I believe the primary application of dendrochronology, per se, is the dating of archeological sites, especially in the South West USA where the tree-ring patterns of logs that were used in the construction of human habitations can be compared, just like a fingerprint, with an established complete, year-by-year, local growth pattern.

ECEGeorgia
November 23, 2011 1:02 pm

What a wonderful website and time we live in! Thanks Anthony for a place of seeking truth and discovery. When I started reading everything here after climategate 1, and saw “Tree Ring proxy data” signaling numeric data to temperature’, my thought, was (as others here) “WTF” AIN’T no way!.
Ron says:
“Your list of variables is only partial. Trees don’t grow much during drought even if the weather is cool. Here in the Pacific Nortwest, that is common.” everything else you say is ‘well taken’
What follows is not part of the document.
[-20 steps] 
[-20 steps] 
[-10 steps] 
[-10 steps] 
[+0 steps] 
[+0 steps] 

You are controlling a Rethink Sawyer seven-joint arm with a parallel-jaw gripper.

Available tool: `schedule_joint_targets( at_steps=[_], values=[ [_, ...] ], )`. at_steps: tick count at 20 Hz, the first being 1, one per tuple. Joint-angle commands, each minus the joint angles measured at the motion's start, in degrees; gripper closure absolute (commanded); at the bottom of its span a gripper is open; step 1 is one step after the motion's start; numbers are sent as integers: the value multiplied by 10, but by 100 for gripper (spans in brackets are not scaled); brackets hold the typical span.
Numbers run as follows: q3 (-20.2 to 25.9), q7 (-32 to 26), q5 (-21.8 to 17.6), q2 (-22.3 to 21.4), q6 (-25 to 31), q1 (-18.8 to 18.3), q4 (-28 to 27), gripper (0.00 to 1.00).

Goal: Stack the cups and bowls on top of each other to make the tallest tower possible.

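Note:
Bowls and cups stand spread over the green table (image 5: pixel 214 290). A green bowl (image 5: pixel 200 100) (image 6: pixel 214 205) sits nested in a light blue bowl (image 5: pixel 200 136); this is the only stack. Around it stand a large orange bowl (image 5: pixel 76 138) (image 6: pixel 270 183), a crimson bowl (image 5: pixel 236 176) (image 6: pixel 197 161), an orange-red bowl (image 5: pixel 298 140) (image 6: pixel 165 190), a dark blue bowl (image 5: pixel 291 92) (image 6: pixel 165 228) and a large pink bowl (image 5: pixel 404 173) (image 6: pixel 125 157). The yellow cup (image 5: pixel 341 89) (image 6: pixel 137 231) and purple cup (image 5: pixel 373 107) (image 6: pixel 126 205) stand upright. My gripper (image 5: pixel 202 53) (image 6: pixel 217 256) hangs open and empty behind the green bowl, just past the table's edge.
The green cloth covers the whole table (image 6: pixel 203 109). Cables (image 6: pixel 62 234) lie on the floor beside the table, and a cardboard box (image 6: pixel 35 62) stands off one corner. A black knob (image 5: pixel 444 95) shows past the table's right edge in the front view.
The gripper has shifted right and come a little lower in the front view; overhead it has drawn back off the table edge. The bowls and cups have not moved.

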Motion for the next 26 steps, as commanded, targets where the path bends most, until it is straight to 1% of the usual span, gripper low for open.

Also common to the Cascades is microclimate, fog favors some species not others!
I live on 1 acre of Southeastern US property which is terraced on a gentle slope. Corn and cotton were the 1946 row crop last planted. Southern Yellow Pine planted in 1947-48 +/-2 yr. In the 1990’s a tornado swept through and the timber jobbers came in and took about 35 trees out for no $ and hauled them to a local sawmill. As a curious biologist I really enjoyed a couple of days of looking at the stumps and few cut up trees. For the years I had been there (20 or so) the rings were a an almost perfect representation of rainfall. Branches also skew the ring data.
Thanks also to “Old Forester” – Right on the money!
Anthony – Keep it UP!
(also thanks to DavidMhoffer in other threads! I read it all and like folks who help other folks, crosscheck and understand!)